O senhor vai enviar o filme para Dilma Rousseff. A presidente, no entanto, tem se mostrado fechada a discussões sobre o tema das drogas.
É o que dizem. Eu não sei. Não ouvi dela nada. Ela está saindo da campanha eleitoral e tal. Agora [rindo], precisa ver a posição do Lula. Álcool faz mais mal que marijuana.

As ideias que o senhor declara hoje jamais foram aplicadas ou mesmo defendidas em seu governo.
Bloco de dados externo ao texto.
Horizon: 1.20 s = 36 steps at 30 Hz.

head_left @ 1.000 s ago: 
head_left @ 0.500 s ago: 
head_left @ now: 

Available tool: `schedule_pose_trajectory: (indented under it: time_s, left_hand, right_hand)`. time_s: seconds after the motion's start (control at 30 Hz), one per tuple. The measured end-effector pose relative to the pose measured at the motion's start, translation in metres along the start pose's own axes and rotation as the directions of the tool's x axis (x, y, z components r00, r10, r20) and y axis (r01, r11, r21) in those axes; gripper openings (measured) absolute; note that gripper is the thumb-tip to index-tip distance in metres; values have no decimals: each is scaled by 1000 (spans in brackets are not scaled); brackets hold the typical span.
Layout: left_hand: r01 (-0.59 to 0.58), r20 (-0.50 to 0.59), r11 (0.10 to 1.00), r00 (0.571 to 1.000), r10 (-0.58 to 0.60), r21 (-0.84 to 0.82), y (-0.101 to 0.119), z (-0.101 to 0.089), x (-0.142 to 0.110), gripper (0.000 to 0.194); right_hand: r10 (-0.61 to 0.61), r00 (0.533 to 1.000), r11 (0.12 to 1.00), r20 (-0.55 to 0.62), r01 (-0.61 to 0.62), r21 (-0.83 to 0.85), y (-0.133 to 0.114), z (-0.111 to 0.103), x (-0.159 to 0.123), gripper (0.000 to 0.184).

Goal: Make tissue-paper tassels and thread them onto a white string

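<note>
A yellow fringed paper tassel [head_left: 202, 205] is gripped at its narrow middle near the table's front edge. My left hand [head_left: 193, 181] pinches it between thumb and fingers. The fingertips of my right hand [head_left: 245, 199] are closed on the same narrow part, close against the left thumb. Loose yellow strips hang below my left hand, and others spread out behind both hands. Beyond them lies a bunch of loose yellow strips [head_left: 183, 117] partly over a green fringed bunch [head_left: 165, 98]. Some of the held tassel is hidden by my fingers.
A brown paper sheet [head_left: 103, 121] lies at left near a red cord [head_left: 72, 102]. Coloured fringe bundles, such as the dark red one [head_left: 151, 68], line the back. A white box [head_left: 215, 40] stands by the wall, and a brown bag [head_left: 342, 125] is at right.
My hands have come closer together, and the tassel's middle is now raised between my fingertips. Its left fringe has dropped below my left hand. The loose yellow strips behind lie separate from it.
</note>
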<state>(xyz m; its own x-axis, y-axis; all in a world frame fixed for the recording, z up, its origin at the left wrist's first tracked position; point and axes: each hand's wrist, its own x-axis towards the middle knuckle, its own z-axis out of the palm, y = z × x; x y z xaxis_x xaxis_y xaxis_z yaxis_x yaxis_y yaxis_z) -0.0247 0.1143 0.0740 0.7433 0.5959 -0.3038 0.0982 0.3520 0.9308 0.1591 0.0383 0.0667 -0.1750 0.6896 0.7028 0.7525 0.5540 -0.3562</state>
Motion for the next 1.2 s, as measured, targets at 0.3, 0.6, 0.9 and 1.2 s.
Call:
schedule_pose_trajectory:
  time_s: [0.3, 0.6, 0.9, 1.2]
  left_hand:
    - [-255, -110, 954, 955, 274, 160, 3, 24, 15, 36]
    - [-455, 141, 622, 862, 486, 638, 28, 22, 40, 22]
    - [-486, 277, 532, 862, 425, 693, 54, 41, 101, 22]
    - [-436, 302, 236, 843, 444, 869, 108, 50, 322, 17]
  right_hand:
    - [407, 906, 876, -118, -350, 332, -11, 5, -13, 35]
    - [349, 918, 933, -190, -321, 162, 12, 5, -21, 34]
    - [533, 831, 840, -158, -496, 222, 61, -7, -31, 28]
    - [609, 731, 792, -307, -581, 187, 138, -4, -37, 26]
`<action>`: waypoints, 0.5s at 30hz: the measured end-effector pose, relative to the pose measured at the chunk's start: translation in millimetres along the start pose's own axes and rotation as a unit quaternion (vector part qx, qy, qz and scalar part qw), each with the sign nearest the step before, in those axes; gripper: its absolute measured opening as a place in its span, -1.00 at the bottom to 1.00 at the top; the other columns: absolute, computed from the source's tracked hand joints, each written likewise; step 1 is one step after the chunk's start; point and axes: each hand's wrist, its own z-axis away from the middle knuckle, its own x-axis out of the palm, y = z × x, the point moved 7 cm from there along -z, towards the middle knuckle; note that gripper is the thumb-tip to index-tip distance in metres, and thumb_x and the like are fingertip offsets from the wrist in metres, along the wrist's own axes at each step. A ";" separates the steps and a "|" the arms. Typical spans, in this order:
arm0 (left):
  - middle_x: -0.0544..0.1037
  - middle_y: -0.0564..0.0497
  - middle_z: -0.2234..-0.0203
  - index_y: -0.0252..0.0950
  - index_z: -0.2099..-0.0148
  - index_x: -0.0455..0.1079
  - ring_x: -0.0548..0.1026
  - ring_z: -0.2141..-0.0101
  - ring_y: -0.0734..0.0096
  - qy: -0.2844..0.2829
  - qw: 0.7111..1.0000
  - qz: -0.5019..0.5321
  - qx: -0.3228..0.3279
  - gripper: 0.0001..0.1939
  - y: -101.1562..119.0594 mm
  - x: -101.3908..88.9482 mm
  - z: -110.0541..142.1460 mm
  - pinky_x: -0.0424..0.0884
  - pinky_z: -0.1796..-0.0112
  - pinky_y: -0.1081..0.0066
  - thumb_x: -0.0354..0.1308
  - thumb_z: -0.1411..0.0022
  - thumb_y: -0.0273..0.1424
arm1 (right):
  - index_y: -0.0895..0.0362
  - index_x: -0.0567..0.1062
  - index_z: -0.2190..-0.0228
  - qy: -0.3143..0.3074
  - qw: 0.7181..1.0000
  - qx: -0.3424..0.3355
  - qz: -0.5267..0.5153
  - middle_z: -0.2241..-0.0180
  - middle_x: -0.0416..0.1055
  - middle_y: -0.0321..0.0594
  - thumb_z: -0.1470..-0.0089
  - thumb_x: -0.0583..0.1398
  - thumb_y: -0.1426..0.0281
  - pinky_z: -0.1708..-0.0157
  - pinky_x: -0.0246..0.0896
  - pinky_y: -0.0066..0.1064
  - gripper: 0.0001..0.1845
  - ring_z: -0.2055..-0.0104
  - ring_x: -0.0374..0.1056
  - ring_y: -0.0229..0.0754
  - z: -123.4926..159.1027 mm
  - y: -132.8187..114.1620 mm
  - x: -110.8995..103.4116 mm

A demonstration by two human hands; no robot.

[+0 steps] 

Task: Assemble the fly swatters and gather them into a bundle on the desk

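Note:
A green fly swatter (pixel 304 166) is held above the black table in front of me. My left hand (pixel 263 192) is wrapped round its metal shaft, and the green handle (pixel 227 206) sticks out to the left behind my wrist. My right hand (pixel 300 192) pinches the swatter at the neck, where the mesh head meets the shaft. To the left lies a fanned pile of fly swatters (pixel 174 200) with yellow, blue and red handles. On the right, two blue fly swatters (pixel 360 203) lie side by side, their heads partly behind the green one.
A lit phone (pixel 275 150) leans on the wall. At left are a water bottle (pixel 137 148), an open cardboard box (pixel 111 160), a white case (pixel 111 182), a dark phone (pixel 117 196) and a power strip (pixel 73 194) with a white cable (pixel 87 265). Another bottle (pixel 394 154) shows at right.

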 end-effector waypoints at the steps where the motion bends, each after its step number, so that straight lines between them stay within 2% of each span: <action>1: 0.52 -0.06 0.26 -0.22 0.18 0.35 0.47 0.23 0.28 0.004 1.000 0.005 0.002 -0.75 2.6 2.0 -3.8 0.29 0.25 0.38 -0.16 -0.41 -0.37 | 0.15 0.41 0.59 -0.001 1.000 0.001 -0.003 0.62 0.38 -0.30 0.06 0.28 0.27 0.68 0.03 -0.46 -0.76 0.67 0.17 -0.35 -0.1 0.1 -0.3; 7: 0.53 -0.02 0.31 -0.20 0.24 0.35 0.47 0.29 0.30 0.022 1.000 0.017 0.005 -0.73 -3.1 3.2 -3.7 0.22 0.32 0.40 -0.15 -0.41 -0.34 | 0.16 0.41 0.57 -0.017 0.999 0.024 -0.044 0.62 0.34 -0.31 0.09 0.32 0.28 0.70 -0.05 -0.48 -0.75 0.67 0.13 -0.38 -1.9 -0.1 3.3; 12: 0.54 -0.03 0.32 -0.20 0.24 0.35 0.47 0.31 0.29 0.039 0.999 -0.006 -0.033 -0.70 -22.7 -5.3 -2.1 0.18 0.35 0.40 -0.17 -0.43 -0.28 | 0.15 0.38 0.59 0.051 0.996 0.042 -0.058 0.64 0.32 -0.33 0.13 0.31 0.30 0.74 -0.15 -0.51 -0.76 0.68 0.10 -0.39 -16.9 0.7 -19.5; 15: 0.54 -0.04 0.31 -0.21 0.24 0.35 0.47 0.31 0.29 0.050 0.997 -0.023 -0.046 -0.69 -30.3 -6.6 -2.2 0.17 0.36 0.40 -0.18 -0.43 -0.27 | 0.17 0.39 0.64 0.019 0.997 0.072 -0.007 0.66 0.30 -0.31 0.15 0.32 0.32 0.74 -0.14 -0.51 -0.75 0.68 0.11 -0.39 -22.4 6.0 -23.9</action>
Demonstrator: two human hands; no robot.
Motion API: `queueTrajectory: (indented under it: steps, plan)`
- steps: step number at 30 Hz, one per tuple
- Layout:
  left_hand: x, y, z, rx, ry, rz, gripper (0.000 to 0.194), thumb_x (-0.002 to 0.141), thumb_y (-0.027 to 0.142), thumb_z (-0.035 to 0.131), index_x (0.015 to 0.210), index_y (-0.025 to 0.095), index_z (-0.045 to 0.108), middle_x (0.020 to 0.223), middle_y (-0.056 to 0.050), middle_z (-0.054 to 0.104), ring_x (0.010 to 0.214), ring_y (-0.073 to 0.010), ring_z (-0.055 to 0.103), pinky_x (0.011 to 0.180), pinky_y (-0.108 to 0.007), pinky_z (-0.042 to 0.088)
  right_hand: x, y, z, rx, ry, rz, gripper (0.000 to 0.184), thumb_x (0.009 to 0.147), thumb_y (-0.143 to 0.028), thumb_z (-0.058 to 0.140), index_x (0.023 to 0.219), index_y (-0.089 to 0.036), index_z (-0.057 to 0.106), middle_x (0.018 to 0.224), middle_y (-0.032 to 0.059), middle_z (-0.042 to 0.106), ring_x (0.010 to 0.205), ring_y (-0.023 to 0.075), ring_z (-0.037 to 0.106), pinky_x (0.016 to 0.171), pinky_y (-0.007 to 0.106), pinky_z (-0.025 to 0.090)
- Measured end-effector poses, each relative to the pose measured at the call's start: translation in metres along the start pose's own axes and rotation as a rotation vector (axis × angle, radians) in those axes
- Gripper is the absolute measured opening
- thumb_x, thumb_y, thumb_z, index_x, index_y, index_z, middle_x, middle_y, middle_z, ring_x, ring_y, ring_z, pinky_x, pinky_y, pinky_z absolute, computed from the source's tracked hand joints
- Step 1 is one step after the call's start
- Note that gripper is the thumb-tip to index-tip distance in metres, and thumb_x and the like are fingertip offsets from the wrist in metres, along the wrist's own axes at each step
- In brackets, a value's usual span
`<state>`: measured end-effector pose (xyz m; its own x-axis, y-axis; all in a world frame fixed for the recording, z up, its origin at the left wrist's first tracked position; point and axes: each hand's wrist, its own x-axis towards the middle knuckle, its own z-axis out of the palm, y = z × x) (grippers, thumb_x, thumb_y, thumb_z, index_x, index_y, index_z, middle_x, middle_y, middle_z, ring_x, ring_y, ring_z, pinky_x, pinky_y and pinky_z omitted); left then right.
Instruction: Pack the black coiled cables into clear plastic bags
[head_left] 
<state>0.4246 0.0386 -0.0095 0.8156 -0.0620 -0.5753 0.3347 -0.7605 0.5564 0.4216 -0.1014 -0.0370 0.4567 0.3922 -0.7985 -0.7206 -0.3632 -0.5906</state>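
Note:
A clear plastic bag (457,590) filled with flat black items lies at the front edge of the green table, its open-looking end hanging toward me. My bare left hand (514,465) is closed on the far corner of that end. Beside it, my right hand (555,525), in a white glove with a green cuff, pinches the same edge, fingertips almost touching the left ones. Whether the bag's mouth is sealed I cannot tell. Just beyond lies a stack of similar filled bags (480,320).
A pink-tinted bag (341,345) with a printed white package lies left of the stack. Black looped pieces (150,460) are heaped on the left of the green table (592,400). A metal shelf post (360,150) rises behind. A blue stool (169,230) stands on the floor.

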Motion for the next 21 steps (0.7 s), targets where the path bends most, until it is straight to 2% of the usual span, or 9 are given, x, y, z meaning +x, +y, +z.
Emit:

Naquela época, havia uma enorme pressão americana, sobretudo por causa de Colômbia, Peru e Bolívia, que exportavam pasta de coca. E houve uma certa militarização do problema. Os americanos fizeram a ONU aprovar uma convenção com o objetivo de acabar com as drogas. E fizeram muita pressão para o Brasil participar de um entendimento do ponto de vista militar. Nós nos recusamos.

Mas houve cooperação.
Nós tínhamos que mostrar que não deixamos de combater as drogas. Então criamos a Senad [Secretaria Nacional Antidrogas] com um duplo desafio: como é que diminuímos [as drogas] e como é que não nos amolam com essa questão. Fizemos esforços de erradicação de plantações no quadrilátero da maconha em Pernambuco, por exemplo.
Eu acreditava nisso. O problema não era tão violento. Não estava no radar como hoje está. Mas eu confesso que não tinha a posição que hoje eu tenho, porque eu não tinha informação. Meu governo foi isso: ambíguo.